# [What is being asked]
The answer must consist of every line from the data that holds the string "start".

# [Dataset extract]
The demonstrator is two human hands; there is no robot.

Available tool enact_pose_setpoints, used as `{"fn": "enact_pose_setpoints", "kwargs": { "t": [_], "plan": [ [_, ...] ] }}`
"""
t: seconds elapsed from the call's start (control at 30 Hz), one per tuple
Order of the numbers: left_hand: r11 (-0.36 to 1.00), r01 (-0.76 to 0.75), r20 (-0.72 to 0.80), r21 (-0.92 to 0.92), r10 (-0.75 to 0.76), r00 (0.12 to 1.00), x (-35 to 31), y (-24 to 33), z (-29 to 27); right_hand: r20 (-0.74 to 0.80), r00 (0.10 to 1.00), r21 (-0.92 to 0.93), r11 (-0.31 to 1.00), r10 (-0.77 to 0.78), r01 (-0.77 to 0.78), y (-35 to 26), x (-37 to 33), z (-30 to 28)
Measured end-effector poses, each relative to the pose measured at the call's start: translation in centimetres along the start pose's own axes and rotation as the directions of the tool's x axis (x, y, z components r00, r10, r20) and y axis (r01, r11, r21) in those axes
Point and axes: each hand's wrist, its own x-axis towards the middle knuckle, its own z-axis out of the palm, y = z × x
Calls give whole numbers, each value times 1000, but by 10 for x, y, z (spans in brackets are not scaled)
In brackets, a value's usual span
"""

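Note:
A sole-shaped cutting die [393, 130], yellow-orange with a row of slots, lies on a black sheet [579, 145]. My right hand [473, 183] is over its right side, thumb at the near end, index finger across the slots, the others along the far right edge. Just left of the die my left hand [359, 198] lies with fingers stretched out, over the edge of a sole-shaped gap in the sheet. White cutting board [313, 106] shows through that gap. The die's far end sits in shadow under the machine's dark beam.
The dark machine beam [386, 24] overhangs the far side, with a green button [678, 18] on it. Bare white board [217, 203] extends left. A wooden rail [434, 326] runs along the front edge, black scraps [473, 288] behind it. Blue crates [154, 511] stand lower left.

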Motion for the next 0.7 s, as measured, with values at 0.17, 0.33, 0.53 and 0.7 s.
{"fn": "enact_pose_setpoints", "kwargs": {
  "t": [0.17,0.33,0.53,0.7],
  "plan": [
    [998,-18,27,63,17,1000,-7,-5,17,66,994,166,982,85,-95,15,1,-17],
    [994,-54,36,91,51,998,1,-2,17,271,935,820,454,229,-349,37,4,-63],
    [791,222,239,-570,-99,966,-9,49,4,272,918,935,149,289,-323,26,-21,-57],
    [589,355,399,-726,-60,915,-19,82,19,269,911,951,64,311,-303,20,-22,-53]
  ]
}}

# [Answer below]
t: seconds elapsed from the call's start (control at 30 Hz), one per tuple
Measured end-effector poses, each relative to the pose measured at the call's start: translation in centimetres along the start pose's own axes and rotation as the directions of the tool's x axis (x, y, z components r00, r10, r20) and y axis (r01, r11, r21) in those axes

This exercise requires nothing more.